### WHAT TO DO:
Report every line below that has the string "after" in it.
-----
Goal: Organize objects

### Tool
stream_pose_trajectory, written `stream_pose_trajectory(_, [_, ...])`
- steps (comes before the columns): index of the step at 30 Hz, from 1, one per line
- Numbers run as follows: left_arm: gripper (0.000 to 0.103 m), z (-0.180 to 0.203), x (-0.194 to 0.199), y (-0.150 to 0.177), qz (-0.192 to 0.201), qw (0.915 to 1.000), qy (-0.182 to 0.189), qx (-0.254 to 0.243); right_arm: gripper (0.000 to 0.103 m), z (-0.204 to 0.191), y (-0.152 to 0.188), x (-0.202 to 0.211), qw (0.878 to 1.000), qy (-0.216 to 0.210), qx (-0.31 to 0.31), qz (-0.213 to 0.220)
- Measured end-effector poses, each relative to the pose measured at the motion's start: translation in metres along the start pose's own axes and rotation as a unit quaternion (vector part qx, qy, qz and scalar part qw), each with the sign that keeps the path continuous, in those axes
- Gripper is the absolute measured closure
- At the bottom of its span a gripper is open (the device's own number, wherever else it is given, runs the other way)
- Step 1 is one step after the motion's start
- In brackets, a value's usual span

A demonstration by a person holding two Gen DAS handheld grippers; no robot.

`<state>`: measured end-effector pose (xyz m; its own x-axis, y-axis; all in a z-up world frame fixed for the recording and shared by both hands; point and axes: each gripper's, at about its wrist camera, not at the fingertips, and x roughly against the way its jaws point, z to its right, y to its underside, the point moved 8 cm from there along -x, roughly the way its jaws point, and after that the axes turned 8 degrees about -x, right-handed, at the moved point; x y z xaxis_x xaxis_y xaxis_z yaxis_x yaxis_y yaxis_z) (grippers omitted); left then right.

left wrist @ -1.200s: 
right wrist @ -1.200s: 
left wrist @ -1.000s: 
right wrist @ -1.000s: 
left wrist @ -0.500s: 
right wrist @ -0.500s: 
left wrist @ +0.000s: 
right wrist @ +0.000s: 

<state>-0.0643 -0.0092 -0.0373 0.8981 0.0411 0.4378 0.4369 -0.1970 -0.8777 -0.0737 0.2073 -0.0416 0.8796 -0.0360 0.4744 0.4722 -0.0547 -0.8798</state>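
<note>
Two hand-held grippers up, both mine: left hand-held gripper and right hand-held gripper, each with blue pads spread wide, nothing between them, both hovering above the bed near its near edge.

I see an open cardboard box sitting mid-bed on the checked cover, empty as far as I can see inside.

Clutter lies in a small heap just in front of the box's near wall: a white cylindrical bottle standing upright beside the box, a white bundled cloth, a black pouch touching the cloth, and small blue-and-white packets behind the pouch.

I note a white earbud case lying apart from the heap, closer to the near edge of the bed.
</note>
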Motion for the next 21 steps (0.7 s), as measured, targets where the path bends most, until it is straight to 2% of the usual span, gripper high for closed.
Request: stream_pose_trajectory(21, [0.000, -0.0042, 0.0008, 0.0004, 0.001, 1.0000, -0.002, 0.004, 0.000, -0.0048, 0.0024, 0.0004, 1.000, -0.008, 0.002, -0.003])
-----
### ANSWER FOR THIS EXERCISE:
- Step 1 is one step after the motion's start
`<state>`: measured end-effector pose (xyz m; its own x-axis, y-axis; all in a z-up world frame fixed for the recording and shared by both hands; point and axes: each gripper's, at about its wrist camera, not at the fingertips, and x roughly against the way its jaws point, z to its right, y to its underside, the point moved 8 cm from there along -x, roughly the way its jaws point, and after that the axes turned 8 degrees about -x, right-handed, at the moved point; x y z xaxis_x xaxis_y xaxis_z yaxis_x yaxis_y yaxis_z) (grippers omitted); left then right.

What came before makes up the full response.